Si l’intention paraît claire, inscrire cet objectif du « facteur 8 » dans la loi permettrait de rassurer sur la volonté et l’ambition gouvernementales, alors que les budgets carbone fixés par la SNBC seront dépassés et qu’un manque de confiance s’exprime dans la société civile. Après avis du CESE et du Conseil d’État, il appartiendra aux parlementaires de se saisir de cette question et de renforcer, lors de l’examen de la loi, la promesse du gouvernement.

Mais cette ambition à long terme est ternie, dans le même avant-projet de loi, par un recul sur un objectif de plus court terme : l’objectif de réduction de la consommation d’énergie finale devrait passer de -20 % entre 2012 et 2030, tel que prévu par la loi de transition énergétique pour la croissance verte de 2015, à seulement -17 %. Alors que les émissions de la France repartent à la hausse, aligner dès aujourd’hui l’objectif sur les tendances actuelles, au lieu de questionner les raisons de ce retard, fragilise la crédibilité d’une loi de programmation et la portée politique de l’inscription de la neutralité dans la loi ! Une telle révision d’un objectif à moyen terme ne devrait pas se faire sans avoir précisément mis en débat une évaluation de ce qui marche et de ce qui ne marche pas, de ce qu’on a déjà essayé et de ce qu’on peut encore faire dans un délai de 12 ans. Le récent projet de décret de programmation pluriannuelle de l’énergie (PPE) actait déjà ce recul, sans que la France puisse appuyer cette décision sur un travail d’évaluation sérieux des leviers d’action qui marchent et de ce ceux qu’on n’a pas réussi à actionner ou à faire fonctionner, évaluation seule à même de justifier qu’il n’est plus possible d’atteindre les -20% en 2030, et de construire une compréhension commune des acteurs et du public sur cette question.

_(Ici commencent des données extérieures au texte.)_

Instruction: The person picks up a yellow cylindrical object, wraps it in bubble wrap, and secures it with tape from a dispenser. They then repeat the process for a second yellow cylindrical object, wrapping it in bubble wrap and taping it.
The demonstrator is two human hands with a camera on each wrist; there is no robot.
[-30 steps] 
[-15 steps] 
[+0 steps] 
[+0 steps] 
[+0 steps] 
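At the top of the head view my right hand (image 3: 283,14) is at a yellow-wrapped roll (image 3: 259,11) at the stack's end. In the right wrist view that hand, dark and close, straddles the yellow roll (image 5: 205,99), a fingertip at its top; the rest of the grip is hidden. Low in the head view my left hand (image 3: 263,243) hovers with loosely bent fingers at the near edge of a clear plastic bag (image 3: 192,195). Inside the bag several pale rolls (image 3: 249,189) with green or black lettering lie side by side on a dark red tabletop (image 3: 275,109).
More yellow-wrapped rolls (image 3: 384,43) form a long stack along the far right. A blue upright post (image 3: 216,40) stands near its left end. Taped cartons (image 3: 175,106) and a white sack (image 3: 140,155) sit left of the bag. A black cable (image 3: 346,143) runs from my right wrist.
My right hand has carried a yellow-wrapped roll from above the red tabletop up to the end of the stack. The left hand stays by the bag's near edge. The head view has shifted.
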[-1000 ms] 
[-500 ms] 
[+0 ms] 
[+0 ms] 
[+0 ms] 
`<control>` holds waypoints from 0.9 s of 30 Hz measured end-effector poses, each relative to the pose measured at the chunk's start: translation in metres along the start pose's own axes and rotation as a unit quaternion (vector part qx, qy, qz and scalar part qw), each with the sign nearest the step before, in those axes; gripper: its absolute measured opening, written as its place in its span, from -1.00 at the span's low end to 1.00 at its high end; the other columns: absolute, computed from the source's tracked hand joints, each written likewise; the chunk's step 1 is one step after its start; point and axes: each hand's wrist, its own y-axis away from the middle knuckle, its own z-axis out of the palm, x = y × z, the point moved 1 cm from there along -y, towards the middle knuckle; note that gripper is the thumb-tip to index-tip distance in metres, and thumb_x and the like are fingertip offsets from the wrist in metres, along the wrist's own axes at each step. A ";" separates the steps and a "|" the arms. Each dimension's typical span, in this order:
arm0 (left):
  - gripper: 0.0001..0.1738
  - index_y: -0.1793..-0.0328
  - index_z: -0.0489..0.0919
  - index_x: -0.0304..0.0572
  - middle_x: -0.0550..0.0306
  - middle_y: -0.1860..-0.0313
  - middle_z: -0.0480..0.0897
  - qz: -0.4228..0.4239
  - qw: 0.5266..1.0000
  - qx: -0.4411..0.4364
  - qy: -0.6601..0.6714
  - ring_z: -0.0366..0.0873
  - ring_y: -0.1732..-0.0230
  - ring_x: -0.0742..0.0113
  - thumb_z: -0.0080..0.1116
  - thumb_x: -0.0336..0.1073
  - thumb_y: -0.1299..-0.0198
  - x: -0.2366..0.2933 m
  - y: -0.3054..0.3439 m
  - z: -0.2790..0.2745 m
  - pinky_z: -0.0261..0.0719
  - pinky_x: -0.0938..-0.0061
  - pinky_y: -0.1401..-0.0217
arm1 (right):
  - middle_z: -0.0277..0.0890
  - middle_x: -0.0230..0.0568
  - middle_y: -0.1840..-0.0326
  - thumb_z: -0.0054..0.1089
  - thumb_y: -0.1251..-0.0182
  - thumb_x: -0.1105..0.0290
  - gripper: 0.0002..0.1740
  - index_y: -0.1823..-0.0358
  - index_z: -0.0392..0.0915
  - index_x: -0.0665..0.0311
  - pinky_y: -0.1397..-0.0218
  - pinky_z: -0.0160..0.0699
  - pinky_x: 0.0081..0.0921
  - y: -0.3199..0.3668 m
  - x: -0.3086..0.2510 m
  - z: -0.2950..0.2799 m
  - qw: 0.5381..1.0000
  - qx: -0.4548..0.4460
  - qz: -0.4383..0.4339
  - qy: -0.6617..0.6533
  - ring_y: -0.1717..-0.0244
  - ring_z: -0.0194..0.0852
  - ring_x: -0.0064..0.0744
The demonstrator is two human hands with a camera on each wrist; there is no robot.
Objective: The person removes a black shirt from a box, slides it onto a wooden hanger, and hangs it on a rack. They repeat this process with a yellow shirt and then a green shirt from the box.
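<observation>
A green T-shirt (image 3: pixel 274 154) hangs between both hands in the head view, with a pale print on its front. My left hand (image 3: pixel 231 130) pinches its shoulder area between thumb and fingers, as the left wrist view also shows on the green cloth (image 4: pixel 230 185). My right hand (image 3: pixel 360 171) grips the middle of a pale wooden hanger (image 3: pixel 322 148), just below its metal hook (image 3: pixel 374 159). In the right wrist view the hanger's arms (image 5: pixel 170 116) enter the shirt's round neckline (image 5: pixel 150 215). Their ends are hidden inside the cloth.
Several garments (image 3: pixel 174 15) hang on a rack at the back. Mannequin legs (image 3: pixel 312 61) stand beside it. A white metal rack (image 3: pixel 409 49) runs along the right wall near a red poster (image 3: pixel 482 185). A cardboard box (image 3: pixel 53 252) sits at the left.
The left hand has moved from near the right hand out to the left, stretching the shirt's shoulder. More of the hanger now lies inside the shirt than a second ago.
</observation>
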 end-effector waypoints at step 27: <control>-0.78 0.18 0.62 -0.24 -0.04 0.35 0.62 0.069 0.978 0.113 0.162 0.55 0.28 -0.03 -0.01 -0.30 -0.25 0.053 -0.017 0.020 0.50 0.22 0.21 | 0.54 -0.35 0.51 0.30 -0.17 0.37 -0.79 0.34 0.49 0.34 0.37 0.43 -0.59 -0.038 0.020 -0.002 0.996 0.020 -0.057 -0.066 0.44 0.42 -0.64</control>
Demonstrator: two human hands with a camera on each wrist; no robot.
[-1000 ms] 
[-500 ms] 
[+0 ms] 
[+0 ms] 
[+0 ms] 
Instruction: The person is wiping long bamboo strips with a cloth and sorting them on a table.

Une étude de l’Iddri avait montré, en octobre 2018, que les secteurs des transports et des bâtiments restent à ce jour les plus inquiétants en termes de trajectoires d’émissions. Il serait nécessaire de renforcer les mesures permettant de maitriser la demande de mobilité, de soutenir le report modal pour le transport de marchandises vers le rail et de s’assurer que les nouveaux dispositifs d’aide à l’achat de véhicules sobres atteignent leurs objectifs. Concernant la rénovation des bâtiments, l’Iddri suggère l’élaboration d’une feuille de route pour engager une transformation structurelle sur un horizon de 5 à 10 ans, intégrant les dispositifs incitatifs et réglementaires et la structuration de l’offre.

Face à cet immense défi, la France doit s’appuyer sur les outils qu’elle possède pour piloter son ambition climatique, que sont la PPE et la SNBC. Le Haut Conseil pour le Climat, présenté en novembre dernier et dont la création est actée par cette même loi, devra s’établir à l’avenir comme le garde-fou d’un suivi et d’une évaluation solides.